What this task involves
Repeat the whole listing exactly as it appears.

Dataset extract
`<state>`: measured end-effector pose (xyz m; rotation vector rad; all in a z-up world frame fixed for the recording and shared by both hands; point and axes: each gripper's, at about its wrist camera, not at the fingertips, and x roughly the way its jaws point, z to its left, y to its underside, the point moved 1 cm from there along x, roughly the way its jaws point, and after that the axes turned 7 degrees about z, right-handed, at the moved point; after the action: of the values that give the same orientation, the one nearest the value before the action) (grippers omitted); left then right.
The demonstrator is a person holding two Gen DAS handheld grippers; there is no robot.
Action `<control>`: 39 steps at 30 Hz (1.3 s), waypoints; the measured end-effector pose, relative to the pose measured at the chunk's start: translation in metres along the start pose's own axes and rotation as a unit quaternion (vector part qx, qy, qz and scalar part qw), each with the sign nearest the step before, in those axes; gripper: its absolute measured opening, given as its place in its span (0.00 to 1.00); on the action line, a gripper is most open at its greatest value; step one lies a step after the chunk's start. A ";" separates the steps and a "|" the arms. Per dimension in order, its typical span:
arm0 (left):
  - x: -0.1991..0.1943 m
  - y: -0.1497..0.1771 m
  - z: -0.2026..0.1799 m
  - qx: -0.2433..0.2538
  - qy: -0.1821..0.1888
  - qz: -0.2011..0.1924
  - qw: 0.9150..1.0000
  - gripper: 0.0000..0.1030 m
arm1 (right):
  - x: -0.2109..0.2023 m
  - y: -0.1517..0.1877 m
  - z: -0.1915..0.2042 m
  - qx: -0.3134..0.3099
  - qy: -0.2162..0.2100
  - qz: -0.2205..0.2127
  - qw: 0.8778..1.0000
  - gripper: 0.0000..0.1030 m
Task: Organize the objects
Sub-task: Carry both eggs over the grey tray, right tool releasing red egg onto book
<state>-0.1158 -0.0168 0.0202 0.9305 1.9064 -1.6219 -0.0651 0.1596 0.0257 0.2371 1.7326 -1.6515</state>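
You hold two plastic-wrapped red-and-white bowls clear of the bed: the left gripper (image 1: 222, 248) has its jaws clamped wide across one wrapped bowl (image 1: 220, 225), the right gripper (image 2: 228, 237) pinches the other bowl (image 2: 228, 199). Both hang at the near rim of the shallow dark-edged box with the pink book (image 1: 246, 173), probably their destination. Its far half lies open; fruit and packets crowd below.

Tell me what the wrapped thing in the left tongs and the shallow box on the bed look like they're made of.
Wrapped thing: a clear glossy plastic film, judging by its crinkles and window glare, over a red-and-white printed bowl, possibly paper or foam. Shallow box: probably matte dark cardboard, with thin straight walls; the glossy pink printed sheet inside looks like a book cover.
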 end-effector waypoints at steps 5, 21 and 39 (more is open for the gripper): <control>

Your response
`<state>`: measured end-effector pose (xyz m; rotation vector rad; all in a z-up world frame fixed for the recording and shared by both hands; point and axes: each gripper's, at about its wrist camera, not at the fingertips, and x roughly the way its jaws point, z to its left, y to its underside, the point moved 1 cm from there along x, roughly the way its jaws point, and after that the axes turned 7 degrees about z, right-handed, at the moved point; after the action: of the values that give the same orientation, the one nearest the value before the action) (grippers omitted); left then right.
The demonstrator is a person holding two Gen DAS handheld grippers; there is no robot.
Action `<control>`: 39 steps at 30 Hz (1.3 s), waypoints; the measured end-effector pose, relative to the pose measured at the chunk's start: translation in metres along the start pose's own axes and rotation as a unit quaternion (vector part qx, qy, qz and scalar part qw), each with the sign nearest the step before, in those axes; gripper: its absolute measured opening, given as its place in its span (0.00 to 1.00); on the action line, a gripper is most open at its greatest value; step one lies a step after the chunk's start. A ";" separates the steps and a "|" the arms. Per dimension in order, its typical span:
arm0 (left):
  - x: -0.1991..0.1943 m
  - y: -0.1497..0.1771 m
  - z: -0.2026..0.1799 m
  - qx: -0.2433..0.2538
  - qy: -0.1821..0.1888
  - qz: -0.2011..0.1924
  - qw: 0.9150..1.0000
  - gripper: 0.0000..0.1030 m
arm1 (right):
  - x: -0.2109..0.2023 m
  - y: -0.1517..0.1877 m
  - z: -0.1915..0.2042 m
  - qx: -0.3134..0.3099
  - qy: -0.2162..0.2100
  - qz: -0.2205..0.2127
  - qw: 0.8778..1.0000
  - gripper: 0.0000..0.1030 m
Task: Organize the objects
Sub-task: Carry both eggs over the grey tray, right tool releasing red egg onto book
<state>-0.1158 -0.0168 0.0202 0.9305 1.9064 -1.6219 -0.0651 0.1596 0.0257 0.2371 1.7326 -1.6515</state>
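You hold two plastic-wrapped red-and-white bowls clear of the bed: the left gripper (image 1: 222, 248) has its jaws clamped wide across one wrapped bowl (image 1: 220, 225), the right gripper (image 2: 228, 237) pinches the other bowl (image 2: 228, 199). Both hang at the near rim of the shallow dark-edged box with the pink book (image 1: 246, 173), probably their destination. Its far half lies open; fruit and packets crowd below.

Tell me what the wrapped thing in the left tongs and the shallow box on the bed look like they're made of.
Wrapped thing: a clear glossy plastic film, judging by its crinkles and window glare, over a red-and-white printed bowl, possibly paper or foam. Shallow box: probably matte dark cardboard, with thin straight walls; the glossy pink printed sheet inside looks like a book cover.
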 end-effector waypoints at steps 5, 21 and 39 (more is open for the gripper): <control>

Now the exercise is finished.